Though based on the television series, spoofing cop shows, the film’s plot actually follows the 1977 Charles Bronson spy film, Telefon. However, the film is more of one long endless string of gags than an attempt at a cohesive narrative.
Having previously made the jump from dramatic roles to comedy, in ZAZ’s Airplane! (1980), Leslie Nielsen stars doing what he has since become known for – deadpan comedy. With Naked Gun, Nielsen cemented his status as the king of spoof actors. Though many of his subsequent films were subpar – his legacy remains with the iconic role of Frank Drebin. He is what made Naked Gun so good, his delivery, his presence, and his indifference when surrounded in chaos. Oh Frank! There will never be another like him!

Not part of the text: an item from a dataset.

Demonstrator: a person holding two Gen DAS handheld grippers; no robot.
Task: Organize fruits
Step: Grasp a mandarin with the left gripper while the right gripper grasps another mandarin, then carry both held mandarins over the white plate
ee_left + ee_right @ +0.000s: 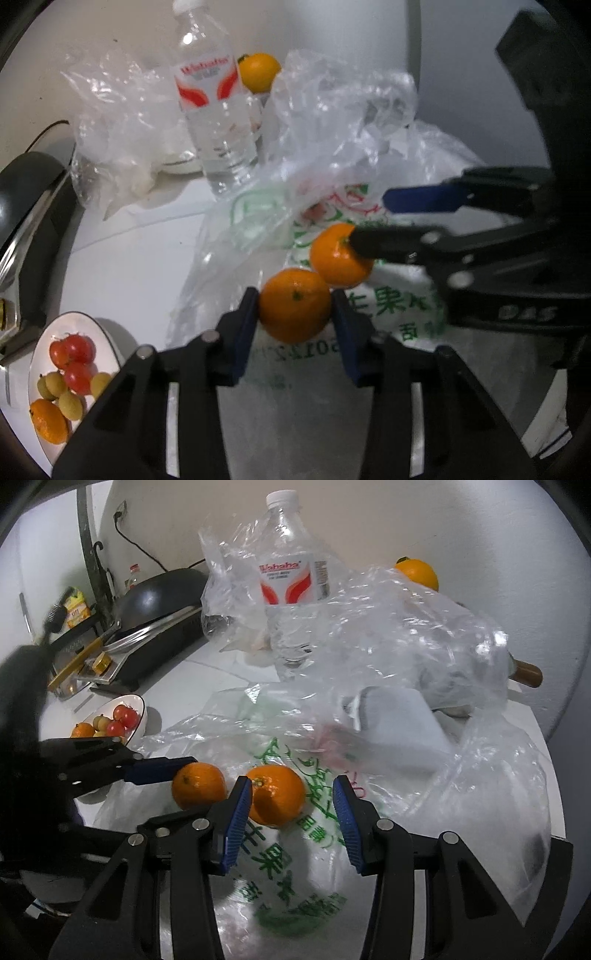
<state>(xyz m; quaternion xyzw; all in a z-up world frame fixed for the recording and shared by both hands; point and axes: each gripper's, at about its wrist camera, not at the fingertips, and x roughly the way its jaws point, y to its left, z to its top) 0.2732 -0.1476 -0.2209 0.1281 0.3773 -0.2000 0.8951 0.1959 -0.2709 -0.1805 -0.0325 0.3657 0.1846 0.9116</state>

I’m Gonna Git You Sucka was my favorite Blaxplotation spoof until I saw this film! Black Dynamite was the brainchild of actors Michael Jai White and Byron Mimms. White reportedly would hold Blaxploitation film screening parties where he and his friends would laugh and point out the inconsistencies of the films. Using the encyclopedic knowledge of Blaxploitation films reportedly possessed by Mimms, the pair, along with director Scott Sanders, wrote the screenplay in about three weeks.
White stars as Black Dynamite, a former CIA agent and Vietnam veteran, who returns home to rid the streets of drug dealers and avenge his brother’s death.
Shot on Super 16 Kodak film in about twenty days, the crew strived to keep any modernisms from appearing in the film, in an attempt to keep the entire film and production stuck in the 1970s era. From the low contrast, high saturation look of the film, the actor’s mannerisms and dialogue, to the low budget ‘one-take and that’s it’ routine of leaving any film errors unfixed, the film was as much an homage to Blaxploitation as it was a spoof. I mean, White was a huge Blaxploitation fan; I am too. Many real fans of the genre can find the ‘funny’ in this film. When watching these films, some errors just became part of the fun. For example, in 1975’s Dolemite, a boom mic appears in frame. Michael Jai White put this same error in his, on purpose. In one scene, Black Dynamite stands up from his desk quickly, a boom microphone can then been seen hanging conspicuously above his head. At another point, an actor memorizes the stage directions as part of his lines and recites them during the scene. At another point one actor accidentally really strikes another actor during a fight scene, leading to a sloppy edit where the first actor has obviously been swapped out for a replacement for the remainder of the scene. Little errors that were common in some Blaxploitation films is played up and drawn out.
While I can sit down and watch Shaft (1971) and reflect seriously on what the film is trying to portray, Black Dynamite is there just for the fun of it.
As a fan of the Star Wars films, this is a must-see! Our hero, Lone Star, a hard-drinking, hard-lovin’ hero (Bill Pullman) and his faithful companion, Barf (John Candy) are stand-ins for Han Solo/Luke Skywalker and Chewbacca. Together, the pair is off on an adventure to save Princess Vespa (Daphne Zuniga) and stop Dark Helmet (Rick Moranis) from dooming the planet of Druidia. It’s basically a Star Wars spoof with its own story elements. This film easily stands on its own as a science fiction comedy to anyone who has never seen Star Wars. That is part of what makes it so great!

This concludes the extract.